Instructions for the task: Your answer must be the data repeated exactly, with no pictures in it.

(Provided material begins)

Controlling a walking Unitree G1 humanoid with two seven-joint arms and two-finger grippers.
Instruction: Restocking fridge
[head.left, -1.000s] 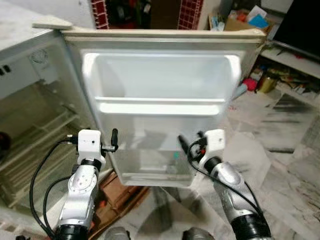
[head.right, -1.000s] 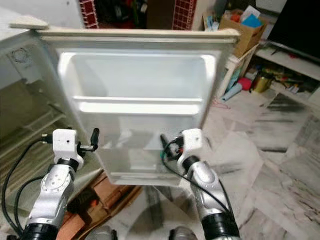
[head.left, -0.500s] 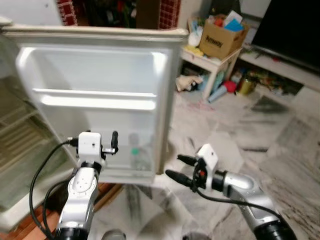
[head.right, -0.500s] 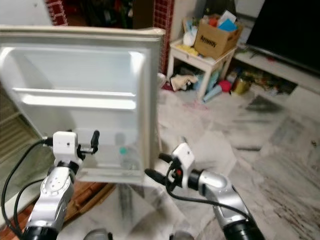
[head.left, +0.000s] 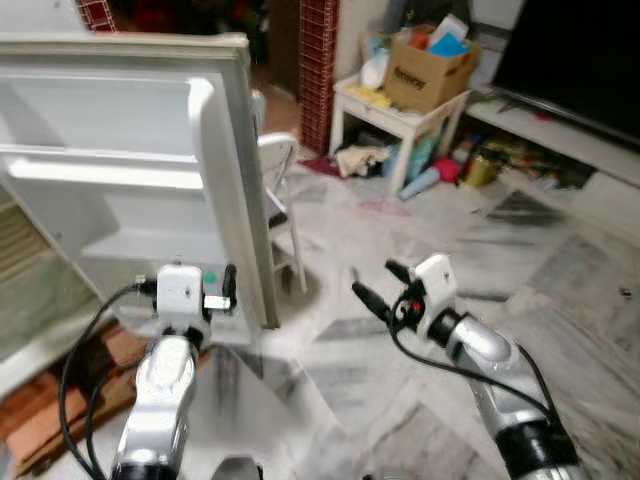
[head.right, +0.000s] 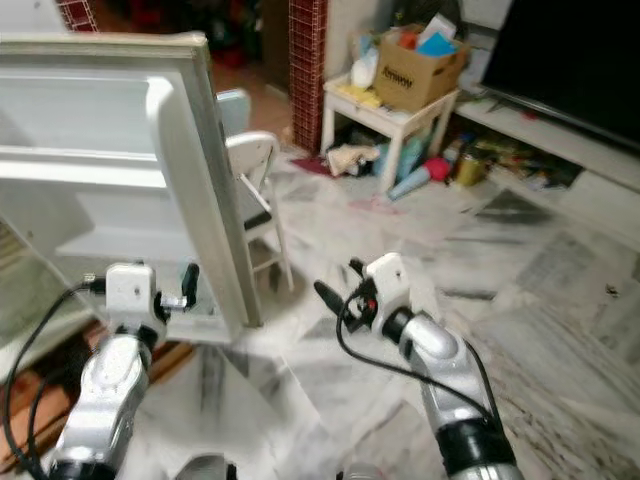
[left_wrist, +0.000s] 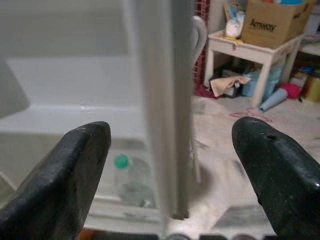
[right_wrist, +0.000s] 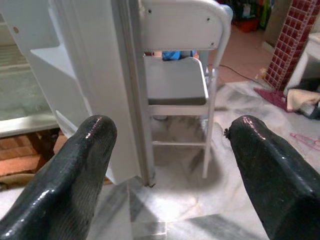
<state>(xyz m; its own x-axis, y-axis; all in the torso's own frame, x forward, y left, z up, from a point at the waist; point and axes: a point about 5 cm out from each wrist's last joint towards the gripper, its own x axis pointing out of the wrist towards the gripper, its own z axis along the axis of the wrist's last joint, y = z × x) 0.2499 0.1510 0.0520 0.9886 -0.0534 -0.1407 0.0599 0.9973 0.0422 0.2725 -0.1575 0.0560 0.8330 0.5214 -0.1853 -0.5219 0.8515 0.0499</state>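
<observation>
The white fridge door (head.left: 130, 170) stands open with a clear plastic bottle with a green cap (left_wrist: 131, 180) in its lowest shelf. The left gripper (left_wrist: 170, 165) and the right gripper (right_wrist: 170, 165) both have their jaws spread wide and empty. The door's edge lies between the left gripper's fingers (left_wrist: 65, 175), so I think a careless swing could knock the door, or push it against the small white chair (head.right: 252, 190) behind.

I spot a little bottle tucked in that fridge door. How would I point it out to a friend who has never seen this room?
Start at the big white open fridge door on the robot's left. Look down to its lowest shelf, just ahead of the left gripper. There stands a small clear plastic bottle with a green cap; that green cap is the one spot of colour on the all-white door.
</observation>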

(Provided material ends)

Written response:
Controlling a walking Unitree G1 humanoid with two seven-joint arms and two-finger grippers.
Instruction: Restocking fridge
[head.left, -1.000s] 
[head.right, -1.000s] 
[head.left, -0.500s] 
[head.right, -0.500s] 
[head.left, +0.000s] 
[head.right, +0.000s] 
[left_wrist, +0.000s] 
[right_wrist, +0.000s] 
<state>(xyz m; its own x-axis, y-axis; all in the torso's own frame, x forward, y left, z up, from a point at the waist; point and axes: a point about 5 cm out from each wrist's last joint towards the gripper, its own x axis pointing out of the wrist towards the gripper, its own z axis along the axis of the wrist's last joint, y = z × x) 0.2499 0.1510 0.0520 0.9886 -0.0534 -0.1407 0.0599 0.9973 0.0422 0.2725 -0.1575 0.0560 0.8330 0.5214 -0.1853 -0.5219 0.8515 0.0499</state>
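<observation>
The white fridge door (head.left: 130, 170) stands open with a clear plastic bottle with a green cap (left_wrist: 131, 180) in its lowest shelf. The left gripper (left_wrist: 170, 165) and the right gripper (right_wrist: 170, 165) both have their jaws spread wide and empty. The door's edge lies between the left gripper's fingers (left_wrist: 65, 175), so I think a careless swing could knock the door, or push it against the small white chair (head.right: 252, 190) behind.

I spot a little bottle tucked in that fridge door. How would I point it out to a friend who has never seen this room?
Start at the big white open fridge door on the robot's left. Look down to its lowest shelf, just ahead of the left gripper. There stands a small clear plastic bottle with a green cap; that green cap is the one spot of colour on the all-white door.
</observation>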

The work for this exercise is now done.